Sistem Al-Mashaaer Al-Mugaddassah Metro yang dioperasikan Saudi Arabia Railways menjadi pusat operasional transportasi haji tahun ini, seperti dikutip dari Cahaya. Jaringan metro listrik tersebut disiapkan untuk mengangkut lebih dari dua juta penumpang selama musim haji berlangsung.
Keberadaan kereta metro modern ini menghubungkan kawasan suci Mina, Muzdalifah, dan Arafah. Fasilitas tersebut disediakan guna mengurangi kepadatan kendaraan sekaligus mempercepat pergerakan jamaah pada puncak ibadah haji.
Jalur rel sepanjang 18 kilometer tersebut memiliki sembilan stasiun yang tersebar di area masyair. Sistem ini mampu mengangkut sekitar 72.000 penumpang per jam dengan dukungan 17 rangkaian kereta yang masing-masing dapat membawa hingga 3.000 orang.
Pemanfaatan metro listrik ini dilaporkan membantu mengurangi sekitar 50.000 perjalanan bus setiap tahun di kawasan suci. Langkah ini sekaligus menekan emisi karbon melalui penggunaan moda transportasi ramah lingkungan.
Kereta yang mulai beroperasi sejak 2010 itu dapat melaju dengan kecepatan hingga 80 kilometer per jam. Melalui fasilitas ini, durasi perjalanan dari Arafah menuju Mina kini hanya memerlukan waktu sekitar 20 menit.
Selain mengoptimalkan kereta metro, otoritas transportasi Arab Saudi juga memperketat pengelolaan arus kendaraan yang menuju ke Makkah.
Otoritas Jalan Raya Arab Saudi melaporkan bahwa lebih dari 75.000 kendaraan telah memasuki Makkah melalui jaringan jalan utama pada hari kelima Dzulhijjah seiring meningkatnya kedatangan jamaah haji.

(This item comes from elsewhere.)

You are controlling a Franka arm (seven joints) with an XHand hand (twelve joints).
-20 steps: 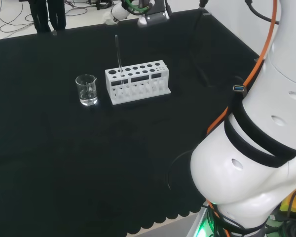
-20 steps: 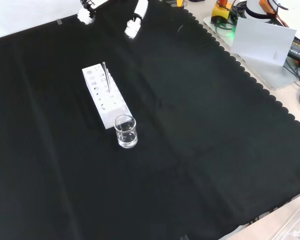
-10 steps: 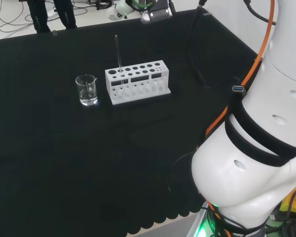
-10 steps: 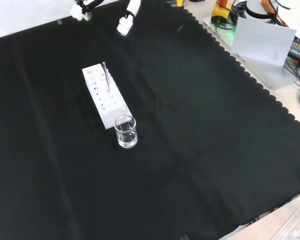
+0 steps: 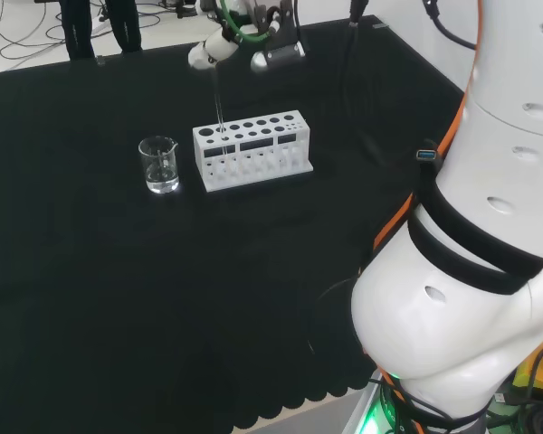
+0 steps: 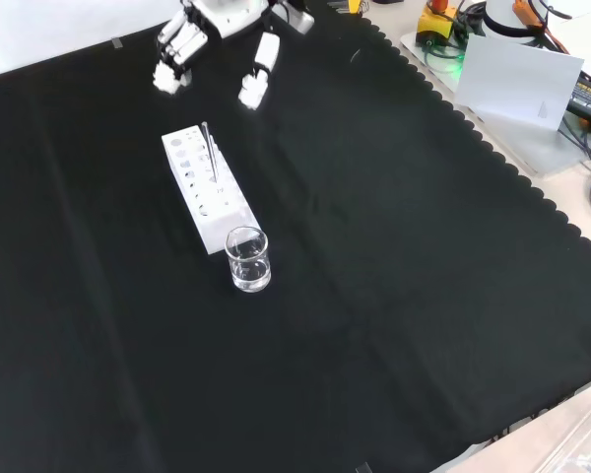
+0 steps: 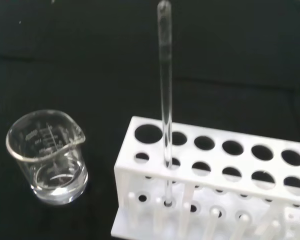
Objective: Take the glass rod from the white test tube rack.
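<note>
A clear glass rod stands nearly upright in a hole at one end of the white test tube rack. The hand hangs in the air beyond the rack, above and behind the rod's top in the head view. Its fingers and thumb are spread and fairly straight, with nothing between them. It touches neither the rod nor the rack.
A small clear glass beaker with a little clear liquid stands next to the rack's rod end. Black cloth covers the bench. Cables run across the cloth behind the rack.
The hand has come down and nearer to the rack and the rod's top. Rod, rack and beaker have not moved.
</note>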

Ruas Prince Mohammed bin Salman Road menjadi jalur dengan volume kendaraan tertinggi yang mencatat lebih dari 22.000 kendaraan. Jalur padat berikutnya adalah rute Taif-Makkah melalui Al-Sail Al-Kabeer dan Jalan Al-Laith.
Sejumlah petugas lapangan dan tim logistik disiagakan selama 24 jam di seluruh titik masuk serta jalur utama. Penjagaan ketat ini bertujuan untuk memastikan arus lalu lintas tetap lancar dan menjaga keselamatan jamaah.
Layanan Khusus Bus Shuttle di Madinah
Penguatan layanan transportasi khusus tidak hanya berpusat di Makkah, melainkan juga diterapkan di kota Madinah.
Program "Madinah Bus" menghadirkan layanan shuttle khusus menuju Masjid Nabawi dan Masjid Quba. Layanan ini dijadwalkan beroperasi secara intensif selama Hari Arafah dan shalat Idul Adha.
Sistem shuttle tersebut dirancang untuk mengurangi kepadatan di jalan raya serta mempermudah pergerakan jamaah. Operasional armada ini dipastikan tidak akan mengganggu jadwal transportasi umum reguler di kota Madinah.
Rute-rute utama yang menghubungkan terminal penting dengan Masjid Nabawi dan Masjid Quba akan beroperasi sepanjang Hari Arafah hingga hari pertama Idul Adha.
Arab Saudi terus meningkatkan persiapan di sektor transportasi, keselamatan, dan pengendalian massa menjelang salah satu pertemuan keagamaan terbesar di dunia ini, yang berlangsung di tengah tantangan cuaca panas ekstrem musim panas.